Perdí al bebé. Y con él, perdí un pedazo de mí misma. Mi corazón, al parecer, simplemente dejó de latir.
Daniela, siempre la manipuladora, amenazó con saltar desde el balcón de la residencia, gritando que sacrificaría su vida para expiar la de nuestro hijo. Javier, predeciblemente, la levantó en brazos, bajándola como una muñeca frágil, murmurando palabras de consuelo. Fue un héroe incluso entonces, incluso mientras yo yacía desangrándome en el suelo.
Pero algo cambió después de eso. Quizás el puro horror de lo que había sucedido, de la muerte de nuestro hijo. Javier finalmente se alejó de Daniela, cortando todos los lazos, al menos físicamente. Volvió a mí, roto y arrepentido, jurando que nunca volvería a mirar a otra mujer. Regresó a nuestra casa, pero el silencio entre nosotros era ensordecedor.
Puse los papeles del divorcio sobre la mesa de la cocina, deslizándolos sobre la madera pulida hasta que quedaron directamente frente a él.
Los miró fijamente, su rostro perdiendo todo color.
-Sofía -susurró, su voz temblorosa-, no. Por favor. No hagas esto -las lágrimas brotaron de sus ojos-. ¿De verdad vas a desecharme?
Se arrodilló, tal como lo había hecho innumerables veces antes, tal como lo haría de nuevo esta noche. Juró por todo lo que consideraba sagrado. Confesó sus pecados, su estupidez, su ciego enamoramiento.
-Te amo, Sofía. Solo a ti. Siempre fuiste tú.
Sus lágrimas, calientes y desesperadas, parecían tan genuinas. Igual que cuando éramos adolescentes, cuando me rogó que fuera su novia, prometiéndome un para siempre.
Tomé un viejo álbum de fotos, pasando las páginas. Ahí estaba él, mi torpe y encantador Javier, con su chamarra del equipo, trayéndome flores todos los viernes. Ahí estaba de nuevo, mi novio de la universidad, trabajando en dos empleos para comprarme una pulsera que yo había admirado. Siempre había sido tan persistente, tan devoto.
Nuestro amor, me di cuenta, era como una madeja de hilo enredada, imposible de desenredar. Estaba tejido en la fibra misma de mi ser, una parte indeleble de mi juventud, de mi identidad. ¿Cómo podía arrancarlo? ¿Cómo podía vivir sin él?
No podía. Realmente no podía imaginar un mundo sin Javier. Siempre había sido frágil, propensa a una ansiedad severa e insomnio.
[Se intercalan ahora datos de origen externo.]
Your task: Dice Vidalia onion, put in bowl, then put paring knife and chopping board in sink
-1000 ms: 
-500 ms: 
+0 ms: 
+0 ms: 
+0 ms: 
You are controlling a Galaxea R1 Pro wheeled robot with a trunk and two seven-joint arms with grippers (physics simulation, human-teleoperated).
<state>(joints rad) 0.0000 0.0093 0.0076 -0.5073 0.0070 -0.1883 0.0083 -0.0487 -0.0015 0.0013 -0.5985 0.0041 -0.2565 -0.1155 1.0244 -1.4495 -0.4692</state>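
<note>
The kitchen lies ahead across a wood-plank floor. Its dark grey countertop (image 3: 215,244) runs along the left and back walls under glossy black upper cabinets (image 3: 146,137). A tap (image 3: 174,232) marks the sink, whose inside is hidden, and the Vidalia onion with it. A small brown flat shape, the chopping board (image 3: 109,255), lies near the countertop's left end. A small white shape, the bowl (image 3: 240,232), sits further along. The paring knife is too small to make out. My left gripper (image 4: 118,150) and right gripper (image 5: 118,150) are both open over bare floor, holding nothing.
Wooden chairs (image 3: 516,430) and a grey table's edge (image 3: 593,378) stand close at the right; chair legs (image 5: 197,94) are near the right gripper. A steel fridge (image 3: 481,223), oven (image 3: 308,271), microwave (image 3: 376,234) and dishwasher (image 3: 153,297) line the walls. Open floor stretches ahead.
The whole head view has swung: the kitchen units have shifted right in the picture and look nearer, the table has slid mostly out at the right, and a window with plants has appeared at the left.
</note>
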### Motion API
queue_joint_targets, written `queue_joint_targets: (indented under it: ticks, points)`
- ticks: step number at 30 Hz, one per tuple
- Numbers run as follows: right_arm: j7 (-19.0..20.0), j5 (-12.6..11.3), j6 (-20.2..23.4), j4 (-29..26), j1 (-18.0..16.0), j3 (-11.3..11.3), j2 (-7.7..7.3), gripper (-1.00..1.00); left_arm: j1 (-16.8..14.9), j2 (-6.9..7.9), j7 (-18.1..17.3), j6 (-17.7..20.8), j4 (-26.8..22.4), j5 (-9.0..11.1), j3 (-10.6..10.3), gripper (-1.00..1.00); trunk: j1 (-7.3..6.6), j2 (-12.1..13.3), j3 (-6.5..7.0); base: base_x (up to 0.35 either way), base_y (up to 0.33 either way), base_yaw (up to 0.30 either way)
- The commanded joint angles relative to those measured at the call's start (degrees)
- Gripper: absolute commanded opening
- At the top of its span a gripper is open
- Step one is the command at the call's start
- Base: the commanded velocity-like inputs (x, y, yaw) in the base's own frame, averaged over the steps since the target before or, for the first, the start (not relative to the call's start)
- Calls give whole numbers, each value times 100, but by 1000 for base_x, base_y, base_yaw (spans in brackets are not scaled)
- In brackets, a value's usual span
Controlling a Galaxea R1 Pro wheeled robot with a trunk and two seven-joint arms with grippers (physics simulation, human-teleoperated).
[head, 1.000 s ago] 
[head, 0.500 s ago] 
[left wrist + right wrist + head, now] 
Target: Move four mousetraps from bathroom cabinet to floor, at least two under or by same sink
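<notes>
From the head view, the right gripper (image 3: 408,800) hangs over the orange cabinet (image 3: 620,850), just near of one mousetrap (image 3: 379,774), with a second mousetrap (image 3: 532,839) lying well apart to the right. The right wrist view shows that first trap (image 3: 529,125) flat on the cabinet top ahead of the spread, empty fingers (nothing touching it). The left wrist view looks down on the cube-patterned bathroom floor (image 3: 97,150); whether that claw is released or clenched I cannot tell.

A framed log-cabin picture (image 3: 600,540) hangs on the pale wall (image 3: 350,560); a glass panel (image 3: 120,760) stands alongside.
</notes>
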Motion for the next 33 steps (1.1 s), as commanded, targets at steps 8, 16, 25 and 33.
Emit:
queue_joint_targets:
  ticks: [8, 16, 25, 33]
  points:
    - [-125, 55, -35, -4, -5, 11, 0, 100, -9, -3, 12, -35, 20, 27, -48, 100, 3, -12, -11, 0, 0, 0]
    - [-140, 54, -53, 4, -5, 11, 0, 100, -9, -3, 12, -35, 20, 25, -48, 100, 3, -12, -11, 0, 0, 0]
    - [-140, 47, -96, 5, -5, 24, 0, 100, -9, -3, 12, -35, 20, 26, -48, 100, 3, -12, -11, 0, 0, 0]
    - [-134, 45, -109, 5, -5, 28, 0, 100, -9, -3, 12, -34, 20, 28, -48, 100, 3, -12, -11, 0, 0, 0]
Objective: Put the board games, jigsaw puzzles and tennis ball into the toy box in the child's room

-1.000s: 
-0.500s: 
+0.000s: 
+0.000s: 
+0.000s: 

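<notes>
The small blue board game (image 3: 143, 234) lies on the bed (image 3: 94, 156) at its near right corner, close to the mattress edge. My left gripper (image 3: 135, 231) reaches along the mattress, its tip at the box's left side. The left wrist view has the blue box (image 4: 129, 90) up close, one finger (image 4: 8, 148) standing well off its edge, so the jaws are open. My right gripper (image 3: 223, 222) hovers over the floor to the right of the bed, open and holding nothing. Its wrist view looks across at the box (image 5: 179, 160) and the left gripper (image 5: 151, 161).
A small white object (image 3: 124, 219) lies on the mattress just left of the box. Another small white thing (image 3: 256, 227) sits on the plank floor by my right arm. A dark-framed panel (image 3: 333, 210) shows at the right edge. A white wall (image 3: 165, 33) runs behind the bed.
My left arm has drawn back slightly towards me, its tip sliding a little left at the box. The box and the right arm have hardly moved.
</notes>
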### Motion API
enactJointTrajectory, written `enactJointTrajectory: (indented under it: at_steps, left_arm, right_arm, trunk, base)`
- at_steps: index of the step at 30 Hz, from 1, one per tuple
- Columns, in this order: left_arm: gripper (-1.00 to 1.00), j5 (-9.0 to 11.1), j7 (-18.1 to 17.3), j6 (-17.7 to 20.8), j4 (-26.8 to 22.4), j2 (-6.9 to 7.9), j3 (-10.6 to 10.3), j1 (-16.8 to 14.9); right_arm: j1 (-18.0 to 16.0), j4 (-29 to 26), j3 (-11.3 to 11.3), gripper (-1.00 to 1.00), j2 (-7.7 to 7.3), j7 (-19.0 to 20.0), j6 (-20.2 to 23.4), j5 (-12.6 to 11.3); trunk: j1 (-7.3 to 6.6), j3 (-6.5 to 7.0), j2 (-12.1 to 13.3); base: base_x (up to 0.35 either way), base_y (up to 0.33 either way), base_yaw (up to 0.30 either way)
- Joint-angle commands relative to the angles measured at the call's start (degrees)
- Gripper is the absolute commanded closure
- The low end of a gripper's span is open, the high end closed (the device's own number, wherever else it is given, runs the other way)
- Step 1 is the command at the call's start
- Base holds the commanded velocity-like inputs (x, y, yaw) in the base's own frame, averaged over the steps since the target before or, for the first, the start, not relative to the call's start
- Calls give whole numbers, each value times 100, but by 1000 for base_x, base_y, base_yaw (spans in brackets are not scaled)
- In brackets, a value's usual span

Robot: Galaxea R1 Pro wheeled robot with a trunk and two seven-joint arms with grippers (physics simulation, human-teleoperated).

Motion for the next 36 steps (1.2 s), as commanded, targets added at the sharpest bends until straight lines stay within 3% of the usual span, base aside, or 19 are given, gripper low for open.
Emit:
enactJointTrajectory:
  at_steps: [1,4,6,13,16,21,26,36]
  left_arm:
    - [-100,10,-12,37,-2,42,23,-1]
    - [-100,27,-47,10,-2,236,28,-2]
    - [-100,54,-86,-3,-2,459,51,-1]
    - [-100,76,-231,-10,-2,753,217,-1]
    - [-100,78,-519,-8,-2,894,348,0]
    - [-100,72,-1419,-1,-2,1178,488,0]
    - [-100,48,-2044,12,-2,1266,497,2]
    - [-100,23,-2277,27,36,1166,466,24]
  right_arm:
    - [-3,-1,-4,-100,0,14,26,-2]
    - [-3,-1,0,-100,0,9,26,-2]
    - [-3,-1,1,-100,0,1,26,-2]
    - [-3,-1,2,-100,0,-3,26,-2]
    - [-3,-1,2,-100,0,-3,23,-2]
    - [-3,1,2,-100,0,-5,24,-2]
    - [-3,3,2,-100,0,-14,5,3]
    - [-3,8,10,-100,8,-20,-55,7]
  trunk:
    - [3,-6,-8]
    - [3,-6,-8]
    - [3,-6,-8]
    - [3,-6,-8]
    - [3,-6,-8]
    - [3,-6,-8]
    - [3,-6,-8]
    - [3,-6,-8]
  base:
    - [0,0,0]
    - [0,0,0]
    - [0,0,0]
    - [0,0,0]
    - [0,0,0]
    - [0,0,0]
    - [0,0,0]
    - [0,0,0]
Él había sido mi roca, mi refugio. Me había llevado a innumerables médicos, preparado tés de hierbas malolientes, sumergido mis pies en agua tibia todas las noches. Lenta y dolorosamente, me había cuidado hasta que recuperé la salud. Él fue quien me había rescatado del abismo.
Él era la fuente de mi dolor más profundo, sí. Pero también era el hilo que me conectaba con mi pasado, con quien yo era. Me sentí como una tonta, cómplice de mi propio sufrimiento, pero no podía liberarme. No podía.
Así que le di otra oportunidad. Me convertí, una vez más, en la esposa que perdona. La mujer que se aferraba a la esperanza, a una historia compartida, al débil eco de un amor que una vez fue. Me dije a mí misma que era por nuestro futuro, por la familia que reconstruiríamos.
Me daría cuenta más tarde, con una claridad que ardía como ácido, que había desperdiciado efectivamente la última y preciosa oportunidad que se le había dado.